The U.S. economy, seemingly a world-dominant Goliath in the mid- and late-1990s, now faces major structural challenges from a new cast of Davids. The nation confronts a host of new economic challengers led by India and China. The U.S. economy recently took an unprecedented path when it regained strength during 2003 and 2004 without creating growth in jobs. The manufacturing sector's share of the economy continues to shrink. The growing service sector, once considered immune to global competition, now finds that advances in information and communications technology have enabled global competition in low-skilled service jobs and the beginning of competition in high-skilled service tasks.
Underlying these shorter-term developments is a major demographic shift. Historically, the U.S. economy has relied on steady 1 percent annual population growth to provide additional workers and increased output. In the coming decades, the country will face a rapid expansion of the nonproductive population of seniors. Furthermore, the aging baby boomers are propped up by a network of entitlement programs generally indexed to inflation. The Social Security Trustees recently estimated that the Social Security and Medicare programs create an unfunded liability for the taxpayers of $72 trillion (in net present value terms)--a daunting sum compared to total national wealth estimated at $45 trillion. A debt on upcoming generations of these dimensions, unsupported by any anticipated revenue stream, is an unprecedented national problem and has strong implications for the nation's future ability to invest in growth.

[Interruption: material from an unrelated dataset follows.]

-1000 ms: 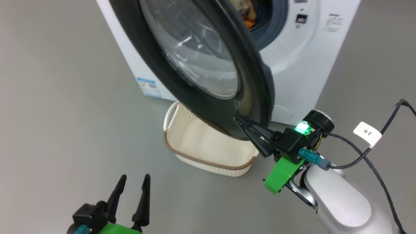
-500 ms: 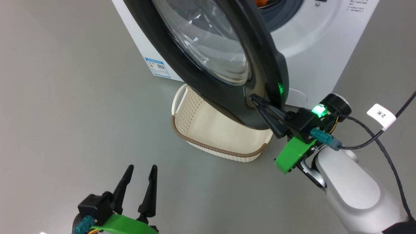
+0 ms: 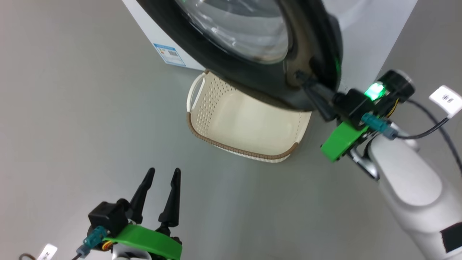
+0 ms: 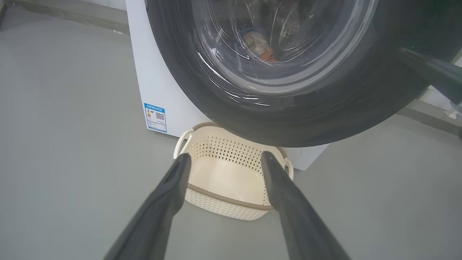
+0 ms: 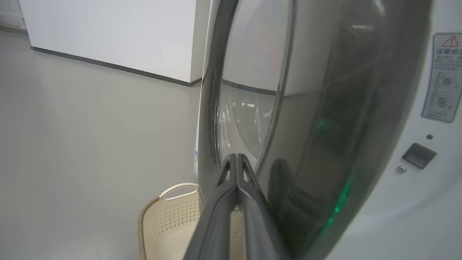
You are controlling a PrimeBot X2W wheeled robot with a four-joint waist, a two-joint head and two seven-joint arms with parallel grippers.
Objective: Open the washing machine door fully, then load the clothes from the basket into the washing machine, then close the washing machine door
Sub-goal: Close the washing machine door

This new economic landscape raises a question: If the current economy faces structural difficulties, what could a renewed economy look like? Where will the United States find comparative advantage in a global economy? This is a threatening process, and even if the United States finds a way to meet the challenge, the transition will inevitably create losers as well as winners.
The last economic war
In the late 1970s and the 1980s, the United States faced strong competition, especially from Japan, which was making a serious bid to become the largest economy in the world. This competition focused on the manufacturing sector, particularly consumer electronics, automobiles, and information technology (IT). The United States lost dominance in consumer electronics but salvaged its auto manufacturing sector, in part through bilateral trade arrangements that set import quotas on imported Japanese vehicles but allowed Japanese auto production in the United States. The U.S. industry's light truck platform, which was protected by tariff from foreign competition, became the basis for the next several generations of U.S. vehicle innovations: minivans, pickups, and SUV's. In information technology, the United States retained its lead in advanced computer chips and software.
The United States benefited from the investments in science education in the Sputnik era and from major Cold War federal R & D investments. It explored public-private collaboration to bridge the gap between government supported research and private sector development. The most successful example was Sematech, which helped reverse the country's declining position in chip technology. The Defense Department's Defense Advanced Research Projects Agency (DARPA) came into its own as a unique organization focused on moving revolutionary technology from the research to the development stage, playing a crucial role in creating the Internet and promoting multiple generations of IT. New forms of capital support for innovation were developed, facilitating the birth of creative startup companies. The dramatic growth of the U.S. economy in the mid and late 1990s rode on the IT revolution that boosted productivity throughout the economy. Although excessive enthusiasm about IT fueled a stock market bubble, the gains in productivity were real and …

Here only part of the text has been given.